California’s legislature: Led by women, passing laws to help women.

The California Legislature passed nine bills aimed directly or indirectly at “women’s” issues. Calling them women’s issues seems inaccurate since they are quite legitimately society’s issues.

California is just one state but it is actually larger than most nations on earth and in the United States, its policies have at times become national policies. These legislative acts are in a real way an historical landmark, a turning point. And this follows my recent theme of women’s issues being the most important ethics issues before us. This is a time in which real change can happen. Social change often takes place in leaps. There is rarely constant and continual social change on any issue. When it come to progress, women’s issues have come to the front only for a few years at a time often followed by a bitter reaction.

But if my classes are good examples, the young women of today are angry and aware. That’s a good combination.

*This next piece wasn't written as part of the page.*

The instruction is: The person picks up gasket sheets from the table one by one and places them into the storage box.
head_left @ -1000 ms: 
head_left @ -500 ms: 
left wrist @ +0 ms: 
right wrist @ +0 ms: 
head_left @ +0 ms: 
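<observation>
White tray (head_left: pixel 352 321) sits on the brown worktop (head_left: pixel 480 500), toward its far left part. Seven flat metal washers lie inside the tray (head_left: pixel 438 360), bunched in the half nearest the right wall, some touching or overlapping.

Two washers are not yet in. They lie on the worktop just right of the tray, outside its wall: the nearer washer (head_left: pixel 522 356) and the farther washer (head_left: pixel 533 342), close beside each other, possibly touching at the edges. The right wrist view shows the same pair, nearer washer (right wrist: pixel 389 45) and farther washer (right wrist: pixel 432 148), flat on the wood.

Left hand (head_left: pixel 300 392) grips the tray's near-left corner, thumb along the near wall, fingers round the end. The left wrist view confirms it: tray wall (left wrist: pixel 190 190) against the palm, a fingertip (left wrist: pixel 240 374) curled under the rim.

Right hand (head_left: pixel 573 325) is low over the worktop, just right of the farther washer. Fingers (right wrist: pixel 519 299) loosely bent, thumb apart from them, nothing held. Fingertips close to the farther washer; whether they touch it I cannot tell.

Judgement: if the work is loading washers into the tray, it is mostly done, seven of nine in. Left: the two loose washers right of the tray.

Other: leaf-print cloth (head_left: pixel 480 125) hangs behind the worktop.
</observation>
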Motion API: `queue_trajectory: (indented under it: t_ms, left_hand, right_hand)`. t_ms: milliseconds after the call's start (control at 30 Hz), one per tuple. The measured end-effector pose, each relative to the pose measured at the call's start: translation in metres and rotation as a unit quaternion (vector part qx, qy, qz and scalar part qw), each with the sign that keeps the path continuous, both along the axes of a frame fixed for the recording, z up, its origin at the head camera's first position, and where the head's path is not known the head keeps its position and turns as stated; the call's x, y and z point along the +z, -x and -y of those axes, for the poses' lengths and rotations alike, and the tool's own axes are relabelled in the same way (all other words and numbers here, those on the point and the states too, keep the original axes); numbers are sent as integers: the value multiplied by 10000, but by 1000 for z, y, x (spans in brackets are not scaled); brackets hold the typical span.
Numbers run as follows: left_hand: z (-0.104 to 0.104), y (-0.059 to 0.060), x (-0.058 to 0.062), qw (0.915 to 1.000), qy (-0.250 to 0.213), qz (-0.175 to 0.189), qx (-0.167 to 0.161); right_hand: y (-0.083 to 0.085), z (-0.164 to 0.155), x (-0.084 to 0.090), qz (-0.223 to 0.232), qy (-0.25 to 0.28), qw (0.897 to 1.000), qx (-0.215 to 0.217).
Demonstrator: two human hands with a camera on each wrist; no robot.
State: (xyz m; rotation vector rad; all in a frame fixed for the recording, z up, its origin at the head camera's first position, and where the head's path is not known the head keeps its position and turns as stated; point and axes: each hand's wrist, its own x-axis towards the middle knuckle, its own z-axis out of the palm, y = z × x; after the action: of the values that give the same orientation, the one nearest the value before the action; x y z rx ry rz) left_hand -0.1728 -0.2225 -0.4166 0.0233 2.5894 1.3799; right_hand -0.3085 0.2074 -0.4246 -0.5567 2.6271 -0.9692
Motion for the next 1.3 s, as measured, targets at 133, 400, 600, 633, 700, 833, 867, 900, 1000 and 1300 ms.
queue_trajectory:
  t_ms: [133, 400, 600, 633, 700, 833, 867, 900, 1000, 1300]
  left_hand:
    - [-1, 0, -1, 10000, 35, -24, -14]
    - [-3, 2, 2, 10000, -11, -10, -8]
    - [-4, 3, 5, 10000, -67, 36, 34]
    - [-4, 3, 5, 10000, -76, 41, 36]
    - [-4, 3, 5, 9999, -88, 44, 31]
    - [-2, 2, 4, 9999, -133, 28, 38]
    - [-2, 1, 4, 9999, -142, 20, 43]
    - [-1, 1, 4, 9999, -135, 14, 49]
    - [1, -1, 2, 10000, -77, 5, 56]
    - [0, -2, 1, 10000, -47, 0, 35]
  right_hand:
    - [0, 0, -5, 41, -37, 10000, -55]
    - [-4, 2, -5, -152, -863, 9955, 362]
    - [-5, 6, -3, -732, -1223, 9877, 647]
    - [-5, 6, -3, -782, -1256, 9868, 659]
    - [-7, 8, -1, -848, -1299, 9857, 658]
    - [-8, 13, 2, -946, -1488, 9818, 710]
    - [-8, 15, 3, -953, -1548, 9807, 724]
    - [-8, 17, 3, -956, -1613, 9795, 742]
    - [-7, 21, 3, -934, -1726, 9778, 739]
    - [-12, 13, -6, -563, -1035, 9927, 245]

They’re going to make things happen and as women gain more power, there may well be a kind of snowball effect with change forcing more change, something we’ve never seen before. I’d like that.

A lot of these are business ethics issues, for instance, airports must have private spaces for breastfeeding and there will be three guaranteed paid sick days a year.

An appreciation of the talents, skills and rights of all members of humankind strikes me as a good rule for all business ethics.

James Pilant

From the article:

Here’s what passed:

A bill requiring the state’s commercial airports to offer a clean, private space for mothers to breastfeed or pump.

A bill barring the sterilization of prison inmates

A bill establishing timelines for local law enforcement to process rape kits.

A bill expanding the definition of the word “harm” for the purposes of a restraining order to include and protect minors who were present during an act of domestic violence.

A bill making it easier for pregnant graduate students to finish their studies.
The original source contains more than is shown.